● YOUR ASSIGNMENT: One number is the whole answer: how many lines of the material hold "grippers".

________________

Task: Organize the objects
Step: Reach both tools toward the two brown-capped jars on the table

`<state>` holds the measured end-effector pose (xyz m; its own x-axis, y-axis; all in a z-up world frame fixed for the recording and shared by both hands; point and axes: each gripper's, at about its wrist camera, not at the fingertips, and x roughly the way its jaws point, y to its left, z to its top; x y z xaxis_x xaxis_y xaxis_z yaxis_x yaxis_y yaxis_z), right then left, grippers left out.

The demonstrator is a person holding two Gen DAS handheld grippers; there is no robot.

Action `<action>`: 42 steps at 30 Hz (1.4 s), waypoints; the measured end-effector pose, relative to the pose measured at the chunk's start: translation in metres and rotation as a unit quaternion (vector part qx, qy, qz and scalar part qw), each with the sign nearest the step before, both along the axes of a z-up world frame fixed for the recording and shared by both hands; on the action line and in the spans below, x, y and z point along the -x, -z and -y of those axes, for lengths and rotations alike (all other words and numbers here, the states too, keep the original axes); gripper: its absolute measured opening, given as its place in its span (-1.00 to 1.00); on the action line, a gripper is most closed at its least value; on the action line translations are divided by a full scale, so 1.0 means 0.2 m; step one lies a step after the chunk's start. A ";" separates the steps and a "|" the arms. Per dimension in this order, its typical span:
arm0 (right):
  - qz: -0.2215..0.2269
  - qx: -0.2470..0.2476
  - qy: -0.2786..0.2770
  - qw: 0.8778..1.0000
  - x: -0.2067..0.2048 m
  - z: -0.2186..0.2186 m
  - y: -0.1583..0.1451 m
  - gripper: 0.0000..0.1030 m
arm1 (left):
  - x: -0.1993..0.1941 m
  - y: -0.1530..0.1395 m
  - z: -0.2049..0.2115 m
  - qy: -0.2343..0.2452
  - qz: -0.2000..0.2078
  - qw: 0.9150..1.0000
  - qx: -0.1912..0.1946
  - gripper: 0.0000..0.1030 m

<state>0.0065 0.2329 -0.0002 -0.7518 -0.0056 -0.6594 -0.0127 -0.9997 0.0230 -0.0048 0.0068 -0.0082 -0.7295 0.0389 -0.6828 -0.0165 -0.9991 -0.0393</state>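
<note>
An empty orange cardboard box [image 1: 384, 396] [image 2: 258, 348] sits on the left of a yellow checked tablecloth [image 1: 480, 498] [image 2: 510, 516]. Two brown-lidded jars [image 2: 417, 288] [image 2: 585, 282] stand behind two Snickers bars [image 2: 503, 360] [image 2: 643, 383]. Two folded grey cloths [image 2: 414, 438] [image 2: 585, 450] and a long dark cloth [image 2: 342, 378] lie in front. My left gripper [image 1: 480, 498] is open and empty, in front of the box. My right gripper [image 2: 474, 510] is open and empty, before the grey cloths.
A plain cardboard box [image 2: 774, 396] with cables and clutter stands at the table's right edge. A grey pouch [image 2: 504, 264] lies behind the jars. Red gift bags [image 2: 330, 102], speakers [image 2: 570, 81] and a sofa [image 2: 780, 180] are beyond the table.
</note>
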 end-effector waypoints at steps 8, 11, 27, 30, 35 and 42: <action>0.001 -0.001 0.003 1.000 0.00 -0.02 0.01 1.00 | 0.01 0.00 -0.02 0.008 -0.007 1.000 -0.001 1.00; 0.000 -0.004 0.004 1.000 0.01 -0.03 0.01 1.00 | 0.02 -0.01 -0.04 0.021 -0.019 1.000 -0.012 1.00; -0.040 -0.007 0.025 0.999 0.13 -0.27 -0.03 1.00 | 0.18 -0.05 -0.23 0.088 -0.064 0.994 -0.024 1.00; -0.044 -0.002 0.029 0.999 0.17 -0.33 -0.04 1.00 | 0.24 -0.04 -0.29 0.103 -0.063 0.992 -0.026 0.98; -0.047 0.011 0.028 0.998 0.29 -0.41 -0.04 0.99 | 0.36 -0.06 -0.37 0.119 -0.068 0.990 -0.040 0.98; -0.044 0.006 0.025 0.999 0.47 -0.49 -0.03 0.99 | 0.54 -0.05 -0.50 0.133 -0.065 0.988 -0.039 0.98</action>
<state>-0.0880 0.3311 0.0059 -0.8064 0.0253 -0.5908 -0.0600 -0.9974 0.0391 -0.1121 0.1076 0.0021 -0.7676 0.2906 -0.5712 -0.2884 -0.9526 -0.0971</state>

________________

● RESPONSE TO THE EXERCISE: 2